The formula for the volume of a cone is V(r, h) = (π/3)hr^2. Here, the function V is a function of r and h. But when a cone must fit exactly inside a unit sphere, we can discover a relation between r and h that allows us to rewrite r as a function of h, or h as a function of r. The figure below shows how we can relate r and h for a cone inscribed in a unit sphere.

When a cone is inscribed in a unit sphere, the relation between h and r is

(h-1)^2 + r^2 = 1

which can be simplified to

h^2 - 2h + 1 + r^2 = 1
h^2 - 2h + r^2 = 0
r^2 = 2h - h^2
r = sqrt(2h - h^2)

Now we can rewrite the cone volume formula solely in terms of h:

V(r, h) = (π/3)hr^2
V(h) = (π/3)h*[sqrt(2h - h^2)]^2
= (π/3)h(2h - h^2)
= (π/3)(2h^2 - h^3)

Step 2: Taking the Derivative, Finding h and r

The last step is to take the derivative of the volume function V(h), set the derivative expression equal to zero, solve for h, and then use our value of h to back solve for r. Doing so gives us

V'(h) = (π/3)(4h - 3h^2)


(π/3)(4h - 3h^2) = 0
4h - 3h^2 = 0
4h = 3h^2
4 = 3h
h = 4/3

So the cone with a maximal volume that can be inscribed within a unit circle has a height of 4/3. To figure out the value of r, we use the expression r = sqrt(2h - h^2) that we found in Step 1. Plugging h = 4/3 into this expression gives us

r = sqrt(8/3 - 16/9)
= sqrt(8/9)
= 2*sqrt(2)/3

Finally, we can write the solution as h = 4/3 and r = sqrt(8/9). The volume of this cone works out to be

V = (π/3)(4/3)(sqrt(8/9))^2
= 32π/81
≈ 1.241123

The volume of a unit sphere is 4π/3, which means the cone of maximal volume takes up 8/27 or about 29.63% of the unit sphere's volume.

Graph of V(h) = (π/3)(2h^2 - h^3).  As you can see from the volume graph, the value h = 4/3 yields the maximum volume.
Graph of V(h) = (π/3)(2h^2 - h^3). As you can see from the volume graph, the value h = 4/3 yields the maximum volume.

Comparison to the Cylinder Problem

In the closely related problem of a finding a maximal volume cylinder inscribed within a unit sphere, the optimal dimensions turned out to be h = 2/sqrt(3) and r = sqrt(2/3), with a total cylindrical volume of V = 4π/[3*sqrt(3)] ≈ 2.4184.

Solving as a 2-Variable Calculus Problem

Instead of transforming this into a single-variable problem, you can solve it as a 2-variable problem using the technique of Lagrange multipliers.
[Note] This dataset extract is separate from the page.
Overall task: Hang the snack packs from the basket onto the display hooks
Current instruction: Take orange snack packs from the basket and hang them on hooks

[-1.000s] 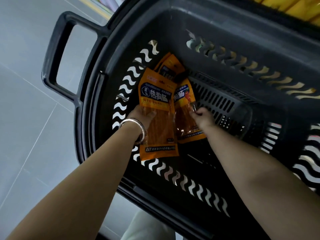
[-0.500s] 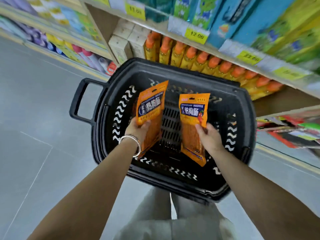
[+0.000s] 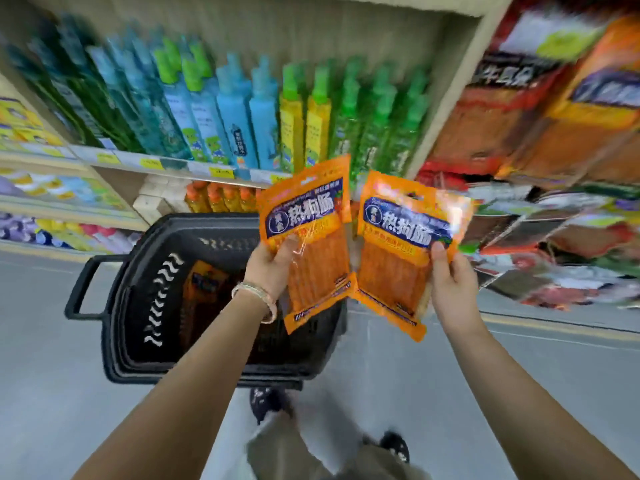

This is a technique covered in multivariable calculus or Calc III. With Lagrange multipliers, we call the constraint equation g(r, h) = r^2 - 2h + h^2 = 0 and solve the system of equations

∂V/∂r = λ*∂g/∂r
∂V/∂h = λ*∂g/∂h
g = 0

which is the system

(2π/3)hr = 2λr
(π/3)r^2 = 2λ(1-h)
r^2 - 2h + h^2 = 0

Since it is a system of non-linear equations, you cannot use matrices to solve it, but instead substitution.